For the data below, give again exactly the lines from the one containing "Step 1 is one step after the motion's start" through the one containing "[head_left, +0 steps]", both ends included, and no others.

** Opening Collected material block **

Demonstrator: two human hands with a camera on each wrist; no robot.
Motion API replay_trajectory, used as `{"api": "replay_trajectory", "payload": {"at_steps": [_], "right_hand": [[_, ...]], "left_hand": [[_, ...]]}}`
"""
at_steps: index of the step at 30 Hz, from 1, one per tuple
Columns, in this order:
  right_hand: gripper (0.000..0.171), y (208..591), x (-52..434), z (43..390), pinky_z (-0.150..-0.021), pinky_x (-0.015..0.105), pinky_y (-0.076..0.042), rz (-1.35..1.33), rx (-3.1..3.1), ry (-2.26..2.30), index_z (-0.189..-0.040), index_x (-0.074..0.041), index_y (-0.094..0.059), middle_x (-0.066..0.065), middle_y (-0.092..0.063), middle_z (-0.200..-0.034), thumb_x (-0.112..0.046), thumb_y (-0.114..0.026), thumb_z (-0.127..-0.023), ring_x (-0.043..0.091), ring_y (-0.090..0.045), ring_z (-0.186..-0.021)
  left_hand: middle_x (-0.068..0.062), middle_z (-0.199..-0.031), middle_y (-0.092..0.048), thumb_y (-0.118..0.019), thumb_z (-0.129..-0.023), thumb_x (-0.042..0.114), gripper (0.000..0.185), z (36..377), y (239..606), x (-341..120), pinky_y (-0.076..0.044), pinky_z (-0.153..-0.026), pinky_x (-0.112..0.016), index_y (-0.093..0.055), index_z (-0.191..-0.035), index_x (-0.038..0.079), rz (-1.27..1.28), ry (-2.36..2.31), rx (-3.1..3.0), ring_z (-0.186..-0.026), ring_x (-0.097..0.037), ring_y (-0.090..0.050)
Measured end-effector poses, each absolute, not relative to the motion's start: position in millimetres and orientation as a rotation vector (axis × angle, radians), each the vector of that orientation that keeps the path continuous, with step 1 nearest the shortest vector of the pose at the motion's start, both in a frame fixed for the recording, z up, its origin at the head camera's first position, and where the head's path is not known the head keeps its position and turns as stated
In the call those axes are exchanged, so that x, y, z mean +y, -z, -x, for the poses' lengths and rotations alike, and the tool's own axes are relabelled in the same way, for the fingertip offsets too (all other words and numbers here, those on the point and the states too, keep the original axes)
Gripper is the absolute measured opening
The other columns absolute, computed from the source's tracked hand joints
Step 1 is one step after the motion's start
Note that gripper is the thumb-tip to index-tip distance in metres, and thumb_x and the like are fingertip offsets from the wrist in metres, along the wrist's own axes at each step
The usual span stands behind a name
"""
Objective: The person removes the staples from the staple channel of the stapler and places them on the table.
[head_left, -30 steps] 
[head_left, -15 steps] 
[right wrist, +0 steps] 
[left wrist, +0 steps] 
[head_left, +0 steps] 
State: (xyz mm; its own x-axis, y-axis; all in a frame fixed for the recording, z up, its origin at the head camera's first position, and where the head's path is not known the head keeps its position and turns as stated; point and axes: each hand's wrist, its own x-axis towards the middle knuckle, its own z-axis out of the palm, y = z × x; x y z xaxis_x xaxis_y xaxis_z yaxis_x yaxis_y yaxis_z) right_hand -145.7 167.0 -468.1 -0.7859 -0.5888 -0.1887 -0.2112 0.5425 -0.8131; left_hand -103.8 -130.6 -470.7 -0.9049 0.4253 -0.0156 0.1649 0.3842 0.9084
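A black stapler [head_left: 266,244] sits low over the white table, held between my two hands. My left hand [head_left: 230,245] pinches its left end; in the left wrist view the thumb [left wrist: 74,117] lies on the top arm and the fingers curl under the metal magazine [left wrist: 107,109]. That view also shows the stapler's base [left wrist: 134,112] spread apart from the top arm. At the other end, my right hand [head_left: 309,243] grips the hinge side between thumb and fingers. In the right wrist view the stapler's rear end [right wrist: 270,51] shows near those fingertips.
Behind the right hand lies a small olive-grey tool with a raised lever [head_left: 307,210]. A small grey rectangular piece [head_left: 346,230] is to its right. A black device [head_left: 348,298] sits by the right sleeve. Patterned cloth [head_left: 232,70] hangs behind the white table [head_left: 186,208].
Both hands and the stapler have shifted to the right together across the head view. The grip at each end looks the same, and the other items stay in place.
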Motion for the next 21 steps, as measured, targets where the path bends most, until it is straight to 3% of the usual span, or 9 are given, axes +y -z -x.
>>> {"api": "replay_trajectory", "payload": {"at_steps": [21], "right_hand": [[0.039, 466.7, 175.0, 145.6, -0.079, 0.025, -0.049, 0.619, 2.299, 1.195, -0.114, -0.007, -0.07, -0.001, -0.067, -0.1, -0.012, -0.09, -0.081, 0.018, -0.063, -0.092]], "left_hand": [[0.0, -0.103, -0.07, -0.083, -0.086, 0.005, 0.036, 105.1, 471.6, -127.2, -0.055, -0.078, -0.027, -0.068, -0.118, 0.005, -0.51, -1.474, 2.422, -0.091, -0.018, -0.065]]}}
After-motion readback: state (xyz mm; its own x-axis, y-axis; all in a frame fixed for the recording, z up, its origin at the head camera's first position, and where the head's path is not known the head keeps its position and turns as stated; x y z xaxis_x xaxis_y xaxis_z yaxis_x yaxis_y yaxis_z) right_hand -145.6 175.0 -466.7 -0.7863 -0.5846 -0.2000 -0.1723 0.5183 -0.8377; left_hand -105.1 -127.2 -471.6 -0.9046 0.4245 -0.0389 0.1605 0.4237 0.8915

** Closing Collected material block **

**Output for this exercise:**
Step 1 is one step after the motion's start
Note that gripper is the thumb-tip to index-tip distance in metres, and thumb_x and the like are fingertip offsets from the wrist in metres, along the wrist's own axes at each step
The usual span stands behind a name
"""
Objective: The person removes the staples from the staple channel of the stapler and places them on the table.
[head_left, -30 steps] 
[head_left, -15 steps] 
[right wrist, +0 steps] 
[left wrist, +0 steps] 
[head_left, +0 steps] 

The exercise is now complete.